– Именно это с тобой и произошло, – негромко резюмировал Кровь. – Просветленностью из вашей братии похваляются многие, но у тебя вроде бы все честь по чести, что ни слово, то лилия с языка. На тебя вправду снизошло просветление… по крайней мере, сам ты искренне так полагаешь. Думаешь, что снизошло.

Шелк невольно подался назад, едва не сбив с ног одного из зевак.

– Я не называл себя просветленным, сударь.

– И не надо: у тебя, можно сказать, на лбу все написано. Так. Я тебя выслушал, а теперь послушай меня. Эти три карточки – не даяние на священную жертву или на что там еще. Я за ответы на вопросы тебе плачу, и вот этот из них последний. Расскажи-ка, и сию же минуту, что есть такое «просветление», когда оно на тебя снизошло, а главное, почему.
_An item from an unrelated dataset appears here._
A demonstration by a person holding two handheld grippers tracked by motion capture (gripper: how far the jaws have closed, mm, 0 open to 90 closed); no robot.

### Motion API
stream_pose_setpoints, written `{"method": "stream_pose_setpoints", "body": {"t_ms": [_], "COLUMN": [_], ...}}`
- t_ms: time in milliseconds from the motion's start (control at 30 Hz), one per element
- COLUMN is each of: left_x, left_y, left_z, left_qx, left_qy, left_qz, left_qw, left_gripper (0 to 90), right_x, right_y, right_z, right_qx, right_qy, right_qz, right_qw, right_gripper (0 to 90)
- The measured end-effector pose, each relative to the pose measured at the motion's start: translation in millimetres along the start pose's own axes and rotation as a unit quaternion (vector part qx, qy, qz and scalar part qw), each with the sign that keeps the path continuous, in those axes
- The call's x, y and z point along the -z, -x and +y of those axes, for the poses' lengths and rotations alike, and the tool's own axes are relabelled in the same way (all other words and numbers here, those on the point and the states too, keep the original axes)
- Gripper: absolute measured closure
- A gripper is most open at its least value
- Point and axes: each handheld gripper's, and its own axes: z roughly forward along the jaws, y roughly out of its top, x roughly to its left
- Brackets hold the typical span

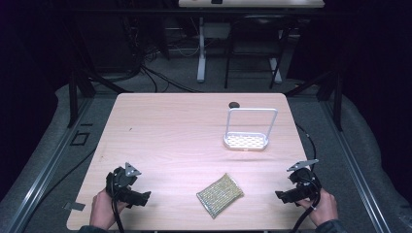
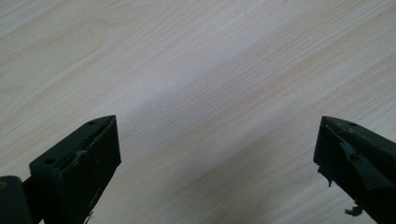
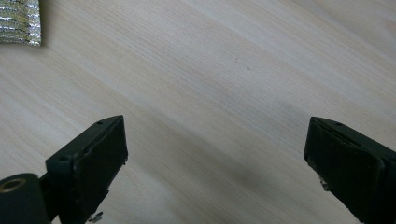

Карточки – вот, видишь? – добавил Кровь, вновь развернув сверкающие прямоугольнички веером. – Объясни, патера, что да как, и они твои.

Шелк, поразмыслив, выдернул карточки из пухлых пальцев.

– Что ж, как пожелаешь. Просветление есть постижение всего в той же мере, в какой оно ведомо ниспославшему просветление божеству. Истинное постижение самого себя и всех прочих. В этот миг все, что ты прежде считал постигнутым, предстает перед тобой в новом, истинном свете, и тебе становится ясно: до сих пор ты не понимал ничего вообще.

Зеваки забормотали, зашушукались между собой, тыча пальцами в сторону Шелка. Кто-то махнул рукой, подзывая проходящего мимо носильщика с тачкой.

– Только на миг, – уточнил Кровь.

– Да, только на миг. Но память-то сохраняется при тебе. Постигнутое не забывается.

Внезапно вспомнив о карточках, по-прежнему зажатых в руке, Шелк спохватился и – как бы кто из придвинувшейся вплотную толпы оборванцев не выхватил! – сунул деньги в карман.

– Ну а когда же оно снизошло на тебя? Неделю назад или год?

Шелк покачал головой, поднял взгляд к солнцу и обнаружил, что тонкая черная линия тени достигла его края.

– Сегодня. Часа еще не прошло. Мяч… я в мяч играл с ребятишками…

Рассказ об игре в мяч Кровь пресек нетерпеливым взмахом руки.

– Словом, тут оно и снизошло. Все вокруг будто бы замерло… сам не знаю, на миг, на день, на год или еще на какое-то время, и всерьез сомневаюсь, что окажусь прав, какой бы срок ни назвал. Может статься, он оттого и прозывается Иносущим, что пребывает вне времени. Вне времени вообще.

– Угу, – промычал Кровь, одарив Шелка скупой улыбкой. – Я-то уверен: брехня все это. Сказки… но, должен признать, в твоем пересказе изрядно, изрядно занятные. Подобного мне слышать прежде не доводилось.

– Я изложил не совсем то, чему учат в схоле, – признался Шелк, – однако чувствую сердцем: все это чистая правда. То есть… – Тут он слегка запнулся. – То есть именно то, что он мне показал… одна из бесчисленных всеохватных картин мироустройства. Понимаешь, он во всех смыслах пребывает вне нашего круговорота и в то же время – здесь, среди нас, внутри. Тогда как прочие боги, по-моему, существуют только внутри, сколь ни велики они с нашей, внутренней точки зрения.

Кровь, пожав плечами, окинул взглядом толпу оборванных, нищих зевак.

– Ну, как бы там ни было, они тебе, вижу, верят. Однако, пока мы тоже здесь, внутри, для нас-то разницы нет ни вот столечко… не так ли, патера?

– Отчего же: возможно, разница и есть либо появится в будущем… сказать откровенно, не знаю. Об этом я пока даже не задумывался.

С этими словами Шелк вновь поднял взгляд. За время их разговора золотая стезя солнца, пересекавшая небо вдоль, заметно сузилась.

– Возможно, разница даже огромна. Невообразимо огромна, – закончил он. – Я лично думаю, разница есть. Есть.